PROBLEM TO WORK ON:
Say how many of the lines below contain the word "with"; nothing else belongs in the answer.

SOURCE MATERIAL:
□ □ □

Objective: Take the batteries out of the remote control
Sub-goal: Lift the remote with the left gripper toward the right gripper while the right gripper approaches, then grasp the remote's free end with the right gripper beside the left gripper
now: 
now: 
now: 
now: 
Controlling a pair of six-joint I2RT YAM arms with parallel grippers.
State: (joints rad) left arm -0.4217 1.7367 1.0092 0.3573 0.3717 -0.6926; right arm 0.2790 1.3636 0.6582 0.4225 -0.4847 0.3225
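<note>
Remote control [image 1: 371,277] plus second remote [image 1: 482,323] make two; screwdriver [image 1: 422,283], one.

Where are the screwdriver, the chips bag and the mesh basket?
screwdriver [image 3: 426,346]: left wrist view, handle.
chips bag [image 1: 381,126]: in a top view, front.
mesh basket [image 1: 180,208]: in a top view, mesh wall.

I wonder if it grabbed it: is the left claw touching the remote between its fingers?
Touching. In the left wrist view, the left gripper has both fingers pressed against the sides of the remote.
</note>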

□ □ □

YOUR SOLUTION:
2